[Records drawn from a dataset]

┌────────

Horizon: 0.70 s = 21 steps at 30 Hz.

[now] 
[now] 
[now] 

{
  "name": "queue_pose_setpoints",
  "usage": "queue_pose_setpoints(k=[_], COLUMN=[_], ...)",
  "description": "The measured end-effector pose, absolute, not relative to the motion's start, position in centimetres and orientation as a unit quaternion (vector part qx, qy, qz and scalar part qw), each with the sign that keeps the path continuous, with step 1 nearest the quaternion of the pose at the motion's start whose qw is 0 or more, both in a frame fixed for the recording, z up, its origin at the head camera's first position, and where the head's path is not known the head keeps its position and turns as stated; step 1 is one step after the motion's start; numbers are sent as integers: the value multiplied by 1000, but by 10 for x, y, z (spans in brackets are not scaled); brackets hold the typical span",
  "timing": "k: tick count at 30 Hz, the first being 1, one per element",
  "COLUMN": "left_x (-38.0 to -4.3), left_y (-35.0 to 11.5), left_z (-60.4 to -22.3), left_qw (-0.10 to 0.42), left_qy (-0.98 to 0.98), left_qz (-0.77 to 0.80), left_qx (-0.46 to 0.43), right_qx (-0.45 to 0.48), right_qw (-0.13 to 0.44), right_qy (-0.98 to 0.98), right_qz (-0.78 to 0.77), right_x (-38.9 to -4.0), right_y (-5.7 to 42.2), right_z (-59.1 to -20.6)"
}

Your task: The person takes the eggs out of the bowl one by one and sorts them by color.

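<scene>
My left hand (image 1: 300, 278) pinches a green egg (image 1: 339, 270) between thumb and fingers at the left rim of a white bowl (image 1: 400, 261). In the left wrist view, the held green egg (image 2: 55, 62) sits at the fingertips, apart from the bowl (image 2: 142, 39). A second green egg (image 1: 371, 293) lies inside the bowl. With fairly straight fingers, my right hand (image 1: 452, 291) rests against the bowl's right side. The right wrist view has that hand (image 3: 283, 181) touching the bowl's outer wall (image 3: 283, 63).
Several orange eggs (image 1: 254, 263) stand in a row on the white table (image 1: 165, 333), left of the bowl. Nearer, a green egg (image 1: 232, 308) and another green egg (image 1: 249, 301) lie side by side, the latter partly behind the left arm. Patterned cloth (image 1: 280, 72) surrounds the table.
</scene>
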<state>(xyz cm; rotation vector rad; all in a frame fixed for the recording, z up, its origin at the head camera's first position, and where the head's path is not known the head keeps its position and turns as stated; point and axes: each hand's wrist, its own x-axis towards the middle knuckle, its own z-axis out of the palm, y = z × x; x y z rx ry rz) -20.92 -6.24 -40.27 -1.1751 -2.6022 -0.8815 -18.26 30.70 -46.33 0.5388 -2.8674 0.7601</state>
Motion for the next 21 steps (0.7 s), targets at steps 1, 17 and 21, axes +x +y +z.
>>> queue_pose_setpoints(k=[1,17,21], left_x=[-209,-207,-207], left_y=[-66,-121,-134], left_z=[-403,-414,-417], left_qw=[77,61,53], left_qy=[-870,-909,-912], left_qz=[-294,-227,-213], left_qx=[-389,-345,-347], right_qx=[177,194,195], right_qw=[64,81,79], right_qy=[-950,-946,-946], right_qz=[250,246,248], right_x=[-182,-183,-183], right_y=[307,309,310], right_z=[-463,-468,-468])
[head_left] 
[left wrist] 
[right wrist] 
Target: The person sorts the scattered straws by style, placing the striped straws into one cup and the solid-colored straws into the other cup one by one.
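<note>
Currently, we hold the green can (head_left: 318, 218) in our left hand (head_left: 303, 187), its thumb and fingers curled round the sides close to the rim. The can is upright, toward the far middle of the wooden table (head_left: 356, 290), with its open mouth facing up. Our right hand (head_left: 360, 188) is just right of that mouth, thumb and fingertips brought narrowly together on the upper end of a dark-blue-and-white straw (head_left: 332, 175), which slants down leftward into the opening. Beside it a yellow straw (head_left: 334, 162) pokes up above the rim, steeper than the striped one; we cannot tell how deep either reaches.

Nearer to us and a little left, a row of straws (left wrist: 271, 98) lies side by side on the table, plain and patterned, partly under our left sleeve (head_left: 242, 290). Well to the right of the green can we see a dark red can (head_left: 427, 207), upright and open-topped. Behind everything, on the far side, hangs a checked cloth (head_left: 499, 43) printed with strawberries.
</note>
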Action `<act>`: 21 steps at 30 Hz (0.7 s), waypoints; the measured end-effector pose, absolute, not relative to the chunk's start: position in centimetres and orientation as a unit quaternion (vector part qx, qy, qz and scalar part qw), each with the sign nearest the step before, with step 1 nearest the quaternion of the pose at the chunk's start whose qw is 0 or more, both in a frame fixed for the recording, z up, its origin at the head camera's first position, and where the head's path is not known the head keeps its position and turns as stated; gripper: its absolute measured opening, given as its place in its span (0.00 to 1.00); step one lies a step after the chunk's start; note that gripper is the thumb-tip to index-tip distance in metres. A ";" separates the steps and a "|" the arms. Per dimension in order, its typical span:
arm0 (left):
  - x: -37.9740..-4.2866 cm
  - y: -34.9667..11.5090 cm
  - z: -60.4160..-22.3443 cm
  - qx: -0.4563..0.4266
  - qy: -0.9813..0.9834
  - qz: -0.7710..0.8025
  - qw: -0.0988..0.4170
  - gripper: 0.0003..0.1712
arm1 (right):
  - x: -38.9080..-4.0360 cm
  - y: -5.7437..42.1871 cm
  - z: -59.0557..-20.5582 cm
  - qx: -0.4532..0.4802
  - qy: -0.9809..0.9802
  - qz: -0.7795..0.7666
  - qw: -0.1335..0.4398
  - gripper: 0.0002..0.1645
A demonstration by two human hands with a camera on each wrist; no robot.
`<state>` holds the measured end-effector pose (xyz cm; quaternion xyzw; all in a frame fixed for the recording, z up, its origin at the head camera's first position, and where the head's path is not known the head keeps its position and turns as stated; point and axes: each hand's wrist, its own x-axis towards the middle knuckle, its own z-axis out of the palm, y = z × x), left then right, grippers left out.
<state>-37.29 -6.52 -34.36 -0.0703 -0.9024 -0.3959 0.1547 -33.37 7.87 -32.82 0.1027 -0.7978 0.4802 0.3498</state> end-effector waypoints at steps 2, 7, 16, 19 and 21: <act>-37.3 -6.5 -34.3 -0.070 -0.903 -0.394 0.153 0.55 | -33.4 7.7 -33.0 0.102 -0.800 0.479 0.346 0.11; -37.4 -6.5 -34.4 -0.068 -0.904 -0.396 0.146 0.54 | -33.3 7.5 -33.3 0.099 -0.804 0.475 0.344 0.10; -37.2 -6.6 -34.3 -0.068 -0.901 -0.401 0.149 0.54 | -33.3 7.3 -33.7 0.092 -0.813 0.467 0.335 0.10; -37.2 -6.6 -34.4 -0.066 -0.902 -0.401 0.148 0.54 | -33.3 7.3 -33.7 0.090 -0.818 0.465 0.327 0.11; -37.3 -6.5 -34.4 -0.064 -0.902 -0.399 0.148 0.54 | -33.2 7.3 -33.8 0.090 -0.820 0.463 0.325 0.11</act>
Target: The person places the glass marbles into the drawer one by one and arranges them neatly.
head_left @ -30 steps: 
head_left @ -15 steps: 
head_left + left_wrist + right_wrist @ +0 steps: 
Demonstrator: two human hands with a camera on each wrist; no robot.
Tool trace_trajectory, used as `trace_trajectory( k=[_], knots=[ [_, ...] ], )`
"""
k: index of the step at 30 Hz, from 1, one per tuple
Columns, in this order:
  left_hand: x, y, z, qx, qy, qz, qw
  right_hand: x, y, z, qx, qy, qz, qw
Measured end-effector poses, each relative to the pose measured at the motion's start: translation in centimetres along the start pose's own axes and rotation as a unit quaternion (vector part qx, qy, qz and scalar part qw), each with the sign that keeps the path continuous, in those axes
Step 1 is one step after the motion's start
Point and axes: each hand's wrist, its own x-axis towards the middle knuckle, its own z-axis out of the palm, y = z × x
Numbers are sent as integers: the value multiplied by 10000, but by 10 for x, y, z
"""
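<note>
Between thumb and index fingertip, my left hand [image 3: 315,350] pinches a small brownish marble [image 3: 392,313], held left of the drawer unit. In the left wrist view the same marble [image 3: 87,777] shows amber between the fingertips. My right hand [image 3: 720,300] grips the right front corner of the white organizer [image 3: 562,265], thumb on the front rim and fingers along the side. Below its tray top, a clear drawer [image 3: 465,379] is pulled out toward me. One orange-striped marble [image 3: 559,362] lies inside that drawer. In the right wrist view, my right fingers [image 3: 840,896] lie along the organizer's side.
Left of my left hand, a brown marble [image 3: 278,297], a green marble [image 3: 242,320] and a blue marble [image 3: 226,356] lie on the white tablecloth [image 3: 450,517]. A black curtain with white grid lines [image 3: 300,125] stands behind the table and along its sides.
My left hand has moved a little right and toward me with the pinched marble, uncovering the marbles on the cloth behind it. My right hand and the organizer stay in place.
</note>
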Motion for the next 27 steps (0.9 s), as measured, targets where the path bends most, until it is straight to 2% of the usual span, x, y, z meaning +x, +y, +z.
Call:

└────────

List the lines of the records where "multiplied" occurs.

  "description": "The measured end-effector pose, absolute, not relative to the motion's start, position in centimetres and orientation as a unit quaternion (vector part qx, qy, qz and scalar part qw), each with the sign that keeps the path continuous, with step 1 nearest the quaternion of the pose at the motion's start whose qw is 0 or more, both in a frame fixed for the recording, z up, its origin at the head camera's first position, and where the head's path is not known the head keeps its position and turns as stated; step 1 is one step after the motion's start; numbers are sent as integers: the value multiplied by 1000, but by 10 for x, y, z (spans in brackets are not scaled); brackets hold the typical span",
Numbers are sent as integers: the value multiplied by 10000, but by 10 for x, y, z

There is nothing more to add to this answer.